YOUR GOAL:
Below are several records. Retype exactly those lines running from the one with "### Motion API" through the one with "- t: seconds", end lines included, and no others.

━━━ DATA PROVIDED

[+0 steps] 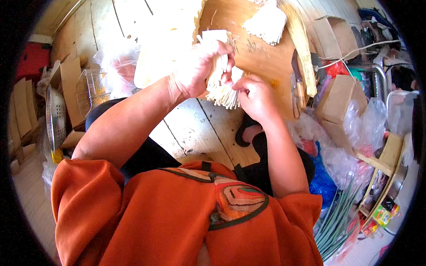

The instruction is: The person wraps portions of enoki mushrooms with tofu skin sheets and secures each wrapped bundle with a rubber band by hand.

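A bundle of thin white sticks or strands lies at the near edge of a wooden board. My left hand is closed around the upper part of this bundle, its fingers curled over the top. At the bundle's right side, my right hand has its thumb and forefinger pressed together near the strand ends; what they pinch is too small to make out. Another white bundle rests farther back on the board, with a straw whisk to its right.
Knife-like tools lie at the board's right edge. Cardboard boxes, plastic bags and green onions are on the right. A metal colander and wire basket stand at left. Plank flooring shows below the board.
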`<state>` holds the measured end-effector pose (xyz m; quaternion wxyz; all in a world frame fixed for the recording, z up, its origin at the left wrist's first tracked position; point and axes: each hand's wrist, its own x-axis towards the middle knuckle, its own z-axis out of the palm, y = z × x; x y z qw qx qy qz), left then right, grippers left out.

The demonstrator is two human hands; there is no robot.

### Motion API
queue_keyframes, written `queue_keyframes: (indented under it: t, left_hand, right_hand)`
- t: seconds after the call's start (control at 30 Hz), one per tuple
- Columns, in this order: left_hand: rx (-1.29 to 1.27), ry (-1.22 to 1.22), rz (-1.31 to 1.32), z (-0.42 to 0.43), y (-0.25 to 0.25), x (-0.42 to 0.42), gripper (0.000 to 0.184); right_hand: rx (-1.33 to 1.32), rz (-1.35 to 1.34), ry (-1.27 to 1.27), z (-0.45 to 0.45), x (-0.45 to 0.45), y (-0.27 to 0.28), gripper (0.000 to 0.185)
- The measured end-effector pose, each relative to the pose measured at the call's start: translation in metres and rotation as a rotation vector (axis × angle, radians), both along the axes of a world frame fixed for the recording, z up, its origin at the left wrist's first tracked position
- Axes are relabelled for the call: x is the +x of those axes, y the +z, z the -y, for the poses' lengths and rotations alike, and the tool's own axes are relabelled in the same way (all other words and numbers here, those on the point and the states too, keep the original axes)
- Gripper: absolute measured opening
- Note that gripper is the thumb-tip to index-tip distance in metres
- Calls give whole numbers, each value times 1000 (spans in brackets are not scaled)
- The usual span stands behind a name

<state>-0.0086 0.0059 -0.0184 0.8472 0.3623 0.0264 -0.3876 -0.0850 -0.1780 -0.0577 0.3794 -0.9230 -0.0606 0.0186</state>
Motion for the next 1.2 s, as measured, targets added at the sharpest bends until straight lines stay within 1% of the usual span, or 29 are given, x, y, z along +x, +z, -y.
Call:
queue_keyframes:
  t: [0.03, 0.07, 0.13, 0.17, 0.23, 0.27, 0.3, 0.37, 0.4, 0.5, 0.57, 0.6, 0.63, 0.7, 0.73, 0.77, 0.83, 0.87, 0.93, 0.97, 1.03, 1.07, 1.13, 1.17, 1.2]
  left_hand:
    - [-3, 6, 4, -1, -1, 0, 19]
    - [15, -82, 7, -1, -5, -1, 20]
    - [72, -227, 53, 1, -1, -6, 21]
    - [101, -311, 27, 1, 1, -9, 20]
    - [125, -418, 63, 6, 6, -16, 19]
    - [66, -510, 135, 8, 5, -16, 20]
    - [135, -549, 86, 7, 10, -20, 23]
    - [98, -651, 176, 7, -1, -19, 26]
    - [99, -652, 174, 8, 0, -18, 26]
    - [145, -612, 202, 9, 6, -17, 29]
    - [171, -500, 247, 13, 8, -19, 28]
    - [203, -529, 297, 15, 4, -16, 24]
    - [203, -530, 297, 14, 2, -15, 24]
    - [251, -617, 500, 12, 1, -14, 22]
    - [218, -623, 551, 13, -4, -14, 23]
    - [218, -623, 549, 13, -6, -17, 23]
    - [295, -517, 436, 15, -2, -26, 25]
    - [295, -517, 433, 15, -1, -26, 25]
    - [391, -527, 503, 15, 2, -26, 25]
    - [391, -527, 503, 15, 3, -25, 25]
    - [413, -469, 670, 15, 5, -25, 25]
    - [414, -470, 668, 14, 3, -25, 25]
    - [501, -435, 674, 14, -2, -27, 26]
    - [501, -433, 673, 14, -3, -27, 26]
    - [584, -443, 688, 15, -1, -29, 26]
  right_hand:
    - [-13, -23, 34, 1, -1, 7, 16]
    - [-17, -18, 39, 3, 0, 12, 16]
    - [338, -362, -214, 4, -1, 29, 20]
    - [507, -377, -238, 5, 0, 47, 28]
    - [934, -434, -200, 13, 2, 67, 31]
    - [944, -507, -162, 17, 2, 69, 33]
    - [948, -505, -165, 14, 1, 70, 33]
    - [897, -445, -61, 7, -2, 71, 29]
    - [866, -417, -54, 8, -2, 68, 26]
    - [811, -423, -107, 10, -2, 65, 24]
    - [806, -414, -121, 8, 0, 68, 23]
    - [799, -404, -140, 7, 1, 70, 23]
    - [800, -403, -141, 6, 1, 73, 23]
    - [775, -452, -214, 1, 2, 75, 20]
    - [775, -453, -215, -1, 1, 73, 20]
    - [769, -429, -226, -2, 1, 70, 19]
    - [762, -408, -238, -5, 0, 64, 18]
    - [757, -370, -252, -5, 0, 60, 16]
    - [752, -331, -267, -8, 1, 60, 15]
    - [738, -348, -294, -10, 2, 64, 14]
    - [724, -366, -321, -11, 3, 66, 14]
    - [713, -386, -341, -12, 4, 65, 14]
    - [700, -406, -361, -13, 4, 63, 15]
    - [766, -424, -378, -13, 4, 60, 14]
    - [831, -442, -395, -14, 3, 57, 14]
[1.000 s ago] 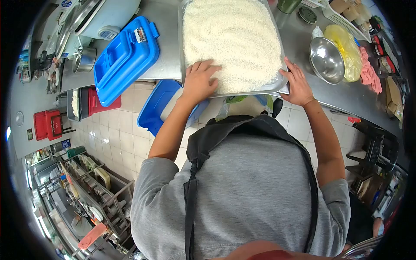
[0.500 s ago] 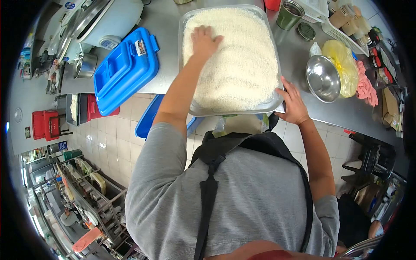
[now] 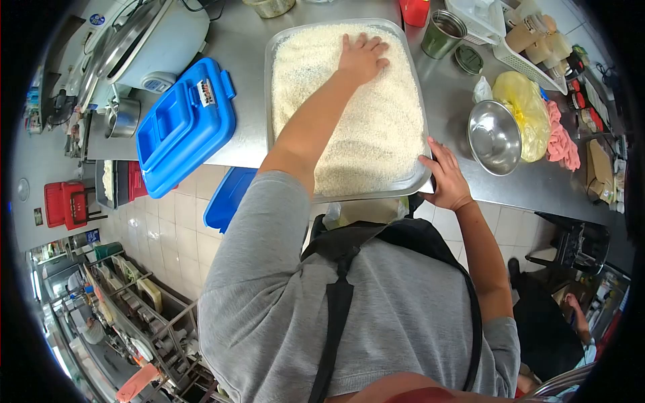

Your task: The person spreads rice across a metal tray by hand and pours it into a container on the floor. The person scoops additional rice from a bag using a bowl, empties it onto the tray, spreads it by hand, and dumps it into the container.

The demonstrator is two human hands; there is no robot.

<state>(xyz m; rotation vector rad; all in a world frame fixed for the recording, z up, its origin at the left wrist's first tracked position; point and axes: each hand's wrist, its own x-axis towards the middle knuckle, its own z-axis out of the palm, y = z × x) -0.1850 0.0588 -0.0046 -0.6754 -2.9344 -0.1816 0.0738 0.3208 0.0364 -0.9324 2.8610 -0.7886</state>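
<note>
A large metal tray (image 3: pixel 270 101) filled with white grains that look like uncooked rice (image 3: pixel 369 134) sits at the front edge of the steel counter. My left hand (image 3: pixel 363 59) lies on the rice near the tray's far side, palm down with its fingers spread. At the tray's near right corner, my right hand (image 3: pixel 447 176) touches the rim, fingers extended along the outside and thumb apart. Shallow ridges and a thinner, greyish patch show in the rice surface.
Left of the tray lies a blue lid (image 3: pixel 188 127), near a large rice cooker (image 3: pixel 158 47). To the right are a steel bowl (image 3: pixel 494 138), a yellow plastic bag (image 3: pixel 521 114), a pink cloth (image 3: pixel 561 138) and a green tumbler (image 3: pixel 443 33). Another person (image 3: pixel 547 329) is at lower right.
My left hand has swept from the tray's left side rightward across the rice, which looks smoothed differently. My right hand stays at the corner. The view has shifted slightly.
</note>
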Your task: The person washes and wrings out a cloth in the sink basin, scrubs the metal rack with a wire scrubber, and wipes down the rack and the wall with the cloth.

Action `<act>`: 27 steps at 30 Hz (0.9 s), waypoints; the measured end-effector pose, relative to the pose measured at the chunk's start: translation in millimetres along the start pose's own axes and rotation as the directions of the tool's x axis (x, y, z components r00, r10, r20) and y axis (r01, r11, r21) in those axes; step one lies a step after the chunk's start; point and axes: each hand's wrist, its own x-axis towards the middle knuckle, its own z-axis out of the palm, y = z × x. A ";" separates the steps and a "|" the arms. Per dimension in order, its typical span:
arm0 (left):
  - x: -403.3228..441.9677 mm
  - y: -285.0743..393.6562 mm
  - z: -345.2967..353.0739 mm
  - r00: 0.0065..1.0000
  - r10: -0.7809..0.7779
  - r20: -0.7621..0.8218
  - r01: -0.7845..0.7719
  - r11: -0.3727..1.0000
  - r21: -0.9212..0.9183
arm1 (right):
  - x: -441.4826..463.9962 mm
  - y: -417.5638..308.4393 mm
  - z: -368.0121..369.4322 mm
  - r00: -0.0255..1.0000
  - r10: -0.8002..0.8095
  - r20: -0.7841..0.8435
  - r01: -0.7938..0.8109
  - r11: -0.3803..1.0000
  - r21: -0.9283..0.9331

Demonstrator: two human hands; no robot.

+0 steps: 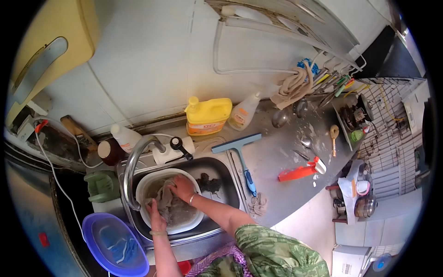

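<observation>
A white basin of murky water stands in the steel sink. In it lies a wet grey-brown cloth. My right hand is closed on the cloth's upper part, a light bracelet at the wrist. At the cloth's left edge is my left hand, fingers pointing up and curled against the fabric; part of its grip is hidden. The chrome faucet arches over the basin's left side. A dark clump, perhaps a scouring pad, sits in the sink right of the basin.
Behind the sink are a yellow jug and a white spray bottle. A blue squeegee, crumpled cloth and red-orange object lie on the counter. A blue-purple plastic basin and green container are at left.
</observation>
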 end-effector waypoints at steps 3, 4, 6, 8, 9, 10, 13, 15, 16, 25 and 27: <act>8.6 -10.7 -6.1 0.999 -0.030 -0.019 0.031 0.999 0.037 | -11.4 3.0 7.3 0.997 -0.082 -0.010 0.081 0.995 -0.058; 11.0 -20.6 -6.4 0.999 -0.049 0.000 0.049 0.999 0.014 | -14.0 3.1 7.3 0.996 -0.093 0.014 0.093 0.996 -0.009; 31.3 -38.6 -15.8 0.996 -0.088 -0.025 0.088 0.996 0.008 | -9.6 0.8 18.3 0.976 -0.213 0.044 0.208 0.974 0.094; 57.1 -57.2 -32.6 0.951 -0.208 0.227 0.282 0.887 -0.366 | -8.8 6.9 60.4 0.916 -0.398 0.049 0.381 0.902 0.203; 63.6 -62.8 -32.3 0.904 -0.223 0.364 0.394 0.764 -0.511 | -16.3 -1.7 62.2 0.912 -0.365 0.187 0.279 0.887 0.368; 45.3 -48.1 -21.3 0.912 -0.243 0.330 0.390 0.764 -0.515 | -27.0 -16.0 58.0 0.880 -0.347 0.324 0.148 0.849 0.507; 22.1 -32.5 -12.8 0.900 -0.282 0.332 0.419 0.770 -0.482 | -62.4 -82.2 -6.4 0.794 -0.501 0.345 0.309 0.821 0.480; 10.2 -35.0 -18.0 0.902 -0.285 0.324 0.413 0.787 -0.458 | -80.3 -98.8 -7.3 0.805 -0.507 0.308 0.367 0.833 0.414; 6.3 -35.0 -15.5 0.904 -0.283 0.320 0.408 0.797 -0.446 | -85.8 -105.5 -7.8 0.812 -0.505 0.291 0.384 0.839 0.386; -27.2 -15.8 19.6 0.993 0.034 0.109 -0.017 0.988 -0.153 | 1.2 -11.6 22.4 0.993 0.117 0.018 -0.117 0.956 0.271; -14.3 -17.4 5.6 0.998 -0.038 -0.045 0.035 0.997 -0.065 | -2.8 2.0 18.2 0.996 0.084 0.000 -0.084 0.994 0.077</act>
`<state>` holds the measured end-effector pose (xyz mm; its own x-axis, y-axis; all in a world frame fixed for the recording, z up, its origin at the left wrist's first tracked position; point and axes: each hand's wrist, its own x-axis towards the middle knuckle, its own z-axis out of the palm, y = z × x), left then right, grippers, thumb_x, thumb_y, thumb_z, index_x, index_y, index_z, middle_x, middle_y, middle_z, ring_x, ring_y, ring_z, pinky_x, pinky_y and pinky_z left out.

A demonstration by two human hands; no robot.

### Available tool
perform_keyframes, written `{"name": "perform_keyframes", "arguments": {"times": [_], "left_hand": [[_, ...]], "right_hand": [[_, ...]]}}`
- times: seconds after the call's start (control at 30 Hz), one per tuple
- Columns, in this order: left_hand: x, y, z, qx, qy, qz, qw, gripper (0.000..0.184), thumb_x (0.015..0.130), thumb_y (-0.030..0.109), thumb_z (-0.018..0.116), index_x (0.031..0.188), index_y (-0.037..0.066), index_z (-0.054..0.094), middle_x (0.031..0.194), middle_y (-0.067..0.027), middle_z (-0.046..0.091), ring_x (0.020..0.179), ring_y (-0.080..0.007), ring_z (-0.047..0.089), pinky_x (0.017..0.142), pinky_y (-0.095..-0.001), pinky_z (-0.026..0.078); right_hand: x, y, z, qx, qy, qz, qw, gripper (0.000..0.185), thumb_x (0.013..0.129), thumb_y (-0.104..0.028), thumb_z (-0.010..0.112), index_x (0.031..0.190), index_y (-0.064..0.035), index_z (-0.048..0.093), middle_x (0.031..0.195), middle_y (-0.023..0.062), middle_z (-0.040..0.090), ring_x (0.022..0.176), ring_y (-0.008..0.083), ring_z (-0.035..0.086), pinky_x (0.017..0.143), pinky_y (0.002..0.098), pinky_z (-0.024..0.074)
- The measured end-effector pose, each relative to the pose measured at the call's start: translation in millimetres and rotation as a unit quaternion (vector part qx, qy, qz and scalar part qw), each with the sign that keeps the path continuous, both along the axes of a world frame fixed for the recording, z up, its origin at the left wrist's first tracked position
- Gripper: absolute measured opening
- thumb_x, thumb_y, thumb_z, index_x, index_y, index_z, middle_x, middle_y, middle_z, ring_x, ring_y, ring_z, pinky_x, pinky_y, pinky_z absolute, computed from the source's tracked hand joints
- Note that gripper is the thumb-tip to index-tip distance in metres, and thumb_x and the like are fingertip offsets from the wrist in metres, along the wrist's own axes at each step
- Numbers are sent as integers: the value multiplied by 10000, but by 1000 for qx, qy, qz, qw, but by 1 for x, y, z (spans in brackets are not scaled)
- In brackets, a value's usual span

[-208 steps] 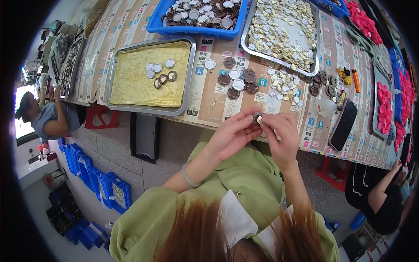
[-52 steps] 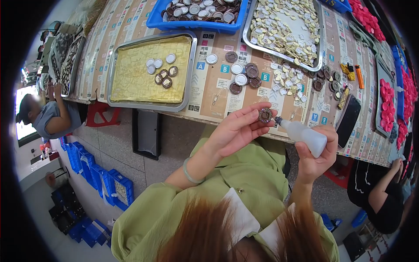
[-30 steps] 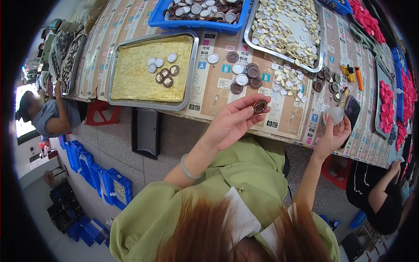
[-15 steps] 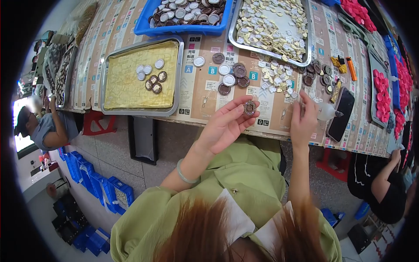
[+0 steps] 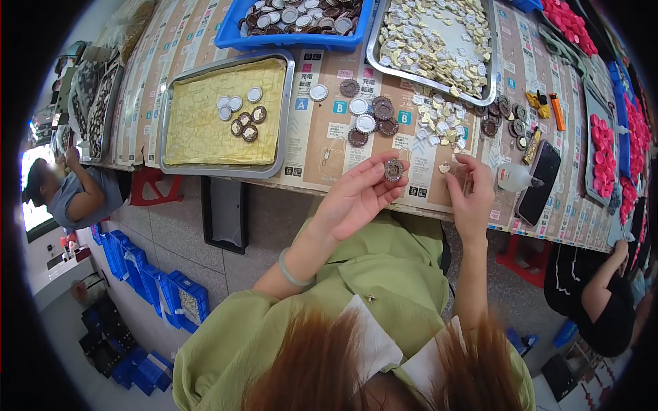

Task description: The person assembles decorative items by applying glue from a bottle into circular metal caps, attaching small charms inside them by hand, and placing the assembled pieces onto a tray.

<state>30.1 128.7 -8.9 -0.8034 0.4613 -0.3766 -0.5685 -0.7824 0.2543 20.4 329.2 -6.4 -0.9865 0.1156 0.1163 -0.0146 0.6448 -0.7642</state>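
My left hand (image 5: pixel 353 198) pinches a round brown cap (image 5: pixel 393 170) with a beaded rim, above the table's front edge. My right hand (image 5: pixel 473 205) is to the right, thumb and index finger apart. A small cream piece (image 5: pixel 444 167) is just beside its fingertips. Behind lies a loose pile of white and cream pieces (image 5: pixel 439 120). A group of brown and white caps (image 5: pixel 382 108) rests left of that pile. To the right of my right hand, a translucent squeeze bottle (image 5: pixel 513 177) lies on its side.
A yellow-lined tray (image 5: pixel 288 130) holds several caps at left. Behind are a blue bin (image 5: pixel 295 41) of caps and a metal tray (image 5: pixel 370 51) of cream pieces. A phone (image 5: pixel 538 183) and orange cutter (image 5: pixel 557 111) lie at right. Other people sit at both sides.
The bottle has left my right hand and now lies on the table. My right hand has moved left from it, then drawn back slightly from the pile. The cap remains in my left hand.
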Motion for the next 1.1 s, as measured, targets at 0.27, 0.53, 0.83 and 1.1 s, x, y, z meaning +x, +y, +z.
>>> {"name": "perform_keyframes", "arguments": {"times": [0.27, 0.53, 0.83, 1.1], "left_hand": [[3, 4, -5, 61, -39, -19, 997, 334, 877, 144, 426, 1193, 39, 398, 1170, -144, 466, 982, -206, 512, 850, -307, 427], [4, 11, 2, 45, -7, -18, 999, 341, 876, 129, 425, 1200, 31, 384, 1134, -115, 486, 1002, -187, 496, 888, -322, 400], [6, 12, 4, 16, 16, -23, 999, 319, 873, 100, 439, 1185, 30, 416, 1082, -68, 502, 964, -146, 500, 888, -304, 404], [6, 12, 13, 3, 8, -34, 999, 311, 874, 98, 438, 1174, 14, 428, 1071, -77, 514, 961, -145, 512, 872, -298, 418]], "right_hand": [[-7, 0, -12, 63, 94, 79, 991, 165, 684, 32, 591, 838, -8, 546, 758, 84, 550, 738, 223, 512, 629, 329, 410], [12, -37, 23, -63, 138, 117, 981, 165, 634, 38, 639, 777, -18, 580, 812, 83, 590, 754, 228, 526, 648, 302, 433], [14, -46, 23, -5, 182, 128, 975, 189, 615, 16, 656, 794, -40, 632, 862, 61, 596, 779, 226, 517, 664, 303, 435], [17, -44, 25, -26, 141, 111, 983, 188, 620, -13, 670, 799, -66, 650, 884, 58, 557, 854, 234, 478, 726, 306, 400]]}}
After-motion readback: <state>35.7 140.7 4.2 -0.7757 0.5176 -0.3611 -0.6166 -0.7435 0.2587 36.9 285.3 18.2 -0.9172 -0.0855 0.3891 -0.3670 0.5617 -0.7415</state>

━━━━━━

SOLUTION TO THIS EXERCISE:
### Motion API
queue_keyframes, written `queue_keyframes: (indented under it: t, left_hand, right_hand)`
- t: seconds after the call's start (control at 30 Hz), one per tuple

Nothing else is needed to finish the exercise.